On ne gagne pas grand'chose à introduire de force une allusion au John Inglesant de M. Shorthouse dans une analyse des Argonautiques d'Apollonius de Rhodes, et lorsqu'on nous apprend que le superbe Pavillon construit à Alexandrie par Ptolémée Philadelphe était une «sorte de Restaurant Holborn dans de vastes proportions» nous devons dire que la description détaillée qu'Athénée nous donne de cet édifice aurait pu être condensée dans une épigramme meilleure et plus intelligible.
Malgré tout, le livre de M. Mahaffy aura peut-être pour résultat d'attirer l'attention sur une période fort importante et fort intéressante de l'histoire de l'Hellénisme.
Nous ne pouvons que regretter qu'après avoir gâté son exposé de la politique grecque par une sotte partialité, l'historien ait affaibli encore la valeur de quelques-unes de ses remarques sur la littérature par un parti-pris tout aussi inexplicable.
C'est tenir un langage lourdaud et âpre que de dire que «l'écolier retraité qui occupe des postes de sociétaire et des chaires de professeur dans les collèges anglais» ne sait peut-être rien sur la période en question, si ce n'est ce qu'il lit dans Théocrite, ou qu'on peut regarder en Angleterre comme un «professeur distingué de grec», l'homme qui ne connaît pas une seule date de l'histoire grecque entre la mort d'Alexandre et la bataille de Cynocéphales.
L'assertion, d'après laquelle Lucien, Plutarque et les quatre Évangiles seraient exclus des études dans les écoles et les Universités anglaises par la pédanterie de «purs lettrés, à qui il plaît de se donner pour tels», est naturellement tout à fait inexacte.

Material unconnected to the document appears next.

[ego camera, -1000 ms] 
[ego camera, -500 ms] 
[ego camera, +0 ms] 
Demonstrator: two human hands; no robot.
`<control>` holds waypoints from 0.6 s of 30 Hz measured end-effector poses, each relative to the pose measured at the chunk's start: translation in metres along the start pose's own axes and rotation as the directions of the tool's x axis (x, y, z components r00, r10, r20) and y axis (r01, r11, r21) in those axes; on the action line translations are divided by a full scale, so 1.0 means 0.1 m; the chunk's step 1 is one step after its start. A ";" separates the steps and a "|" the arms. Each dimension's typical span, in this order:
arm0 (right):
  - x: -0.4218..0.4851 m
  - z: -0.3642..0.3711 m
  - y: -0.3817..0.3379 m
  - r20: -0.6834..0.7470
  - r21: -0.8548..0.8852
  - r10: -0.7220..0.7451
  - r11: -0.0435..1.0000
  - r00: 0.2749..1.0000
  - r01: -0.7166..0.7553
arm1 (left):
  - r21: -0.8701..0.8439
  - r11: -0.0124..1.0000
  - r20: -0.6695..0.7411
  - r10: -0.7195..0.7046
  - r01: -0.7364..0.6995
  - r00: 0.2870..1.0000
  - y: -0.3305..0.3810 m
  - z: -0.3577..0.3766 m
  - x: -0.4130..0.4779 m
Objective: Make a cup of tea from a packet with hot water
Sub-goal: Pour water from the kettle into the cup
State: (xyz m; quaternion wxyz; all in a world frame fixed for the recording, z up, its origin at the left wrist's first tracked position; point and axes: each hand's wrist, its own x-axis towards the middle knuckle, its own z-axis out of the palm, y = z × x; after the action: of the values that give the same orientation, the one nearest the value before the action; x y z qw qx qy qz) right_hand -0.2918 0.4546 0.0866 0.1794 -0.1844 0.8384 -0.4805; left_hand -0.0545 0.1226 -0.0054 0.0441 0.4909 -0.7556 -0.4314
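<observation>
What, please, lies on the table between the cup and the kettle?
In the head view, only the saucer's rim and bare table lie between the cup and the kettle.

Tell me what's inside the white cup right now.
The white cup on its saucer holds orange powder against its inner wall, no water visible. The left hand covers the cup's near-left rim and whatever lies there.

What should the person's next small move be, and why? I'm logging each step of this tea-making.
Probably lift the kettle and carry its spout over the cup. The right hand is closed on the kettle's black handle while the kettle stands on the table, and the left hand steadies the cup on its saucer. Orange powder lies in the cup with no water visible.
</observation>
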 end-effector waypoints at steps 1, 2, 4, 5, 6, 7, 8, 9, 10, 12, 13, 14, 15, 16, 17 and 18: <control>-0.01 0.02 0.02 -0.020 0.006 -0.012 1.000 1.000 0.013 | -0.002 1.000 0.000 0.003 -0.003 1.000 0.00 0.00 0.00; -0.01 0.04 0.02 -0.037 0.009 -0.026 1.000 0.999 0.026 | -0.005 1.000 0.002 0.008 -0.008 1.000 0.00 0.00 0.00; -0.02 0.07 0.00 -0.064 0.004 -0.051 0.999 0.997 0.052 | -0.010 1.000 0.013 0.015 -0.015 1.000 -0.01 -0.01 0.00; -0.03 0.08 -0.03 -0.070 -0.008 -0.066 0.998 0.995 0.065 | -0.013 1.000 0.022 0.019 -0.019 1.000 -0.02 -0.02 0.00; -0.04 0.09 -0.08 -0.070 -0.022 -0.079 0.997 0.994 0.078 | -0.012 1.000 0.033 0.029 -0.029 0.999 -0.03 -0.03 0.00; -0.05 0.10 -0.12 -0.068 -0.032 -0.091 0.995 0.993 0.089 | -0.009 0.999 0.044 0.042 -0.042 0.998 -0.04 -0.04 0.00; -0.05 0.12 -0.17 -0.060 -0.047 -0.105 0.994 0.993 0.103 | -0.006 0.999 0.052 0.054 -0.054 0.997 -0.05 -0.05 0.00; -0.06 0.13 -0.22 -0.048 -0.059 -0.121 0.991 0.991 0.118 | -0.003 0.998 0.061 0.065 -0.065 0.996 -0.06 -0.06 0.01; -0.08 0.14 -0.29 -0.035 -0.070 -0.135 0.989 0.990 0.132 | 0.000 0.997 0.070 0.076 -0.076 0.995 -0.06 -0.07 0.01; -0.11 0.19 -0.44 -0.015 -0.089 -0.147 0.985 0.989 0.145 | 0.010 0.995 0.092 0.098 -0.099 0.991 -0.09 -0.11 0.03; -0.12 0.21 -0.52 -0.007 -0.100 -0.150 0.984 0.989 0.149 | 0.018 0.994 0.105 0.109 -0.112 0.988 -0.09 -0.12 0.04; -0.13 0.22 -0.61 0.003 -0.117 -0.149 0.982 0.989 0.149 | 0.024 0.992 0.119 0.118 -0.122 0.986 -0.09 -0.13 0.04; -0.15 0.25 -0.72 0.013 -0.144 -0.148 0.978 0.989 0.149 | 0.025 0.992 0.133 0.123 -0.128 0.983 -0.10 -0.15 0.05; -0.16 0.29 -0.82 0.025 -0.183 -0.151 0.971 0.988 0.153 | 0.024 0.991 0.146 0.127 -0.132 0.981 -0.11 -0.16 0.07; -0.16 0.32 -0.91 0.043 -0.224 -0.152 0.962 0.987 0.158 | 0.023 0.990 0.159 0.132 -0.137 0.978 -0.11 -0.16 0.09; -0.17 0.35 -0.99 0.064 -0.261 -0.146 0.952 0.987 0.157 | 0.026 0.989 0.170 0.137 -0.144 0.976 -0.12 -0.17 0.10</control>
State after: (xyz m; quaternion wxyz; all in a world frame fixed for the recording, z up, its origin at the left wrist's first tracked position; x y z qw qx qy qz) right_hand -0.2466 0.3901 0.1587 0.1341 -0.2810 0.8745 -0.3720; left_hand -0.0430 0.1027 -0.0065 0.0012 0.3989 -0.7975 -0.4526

En fait, non seulement M. Mahaffy est dépourvu de l'esprit qui anime le véritable historien, mais il semble souvent manquer entièrement du tempérament du véritable lettré.
Il est habile, et parfois même brillant par endroits, mais il manque de bon sens, de modération, de style et de charme.
Il semble n'avoir point le sens de la proportion littéraire, et en général il gâte sa thèse en l'exagérant.
Avec toute sa passion pour l'impérialisme, il y a chez M. Mahaffy un certain esprit, sinon de clocher, du moins de province, et nous ne saurions dire que ce dernier ouvrage doive ajouter à sa réputation, soit comme historien, soit comme critique, soit comme homme de goût.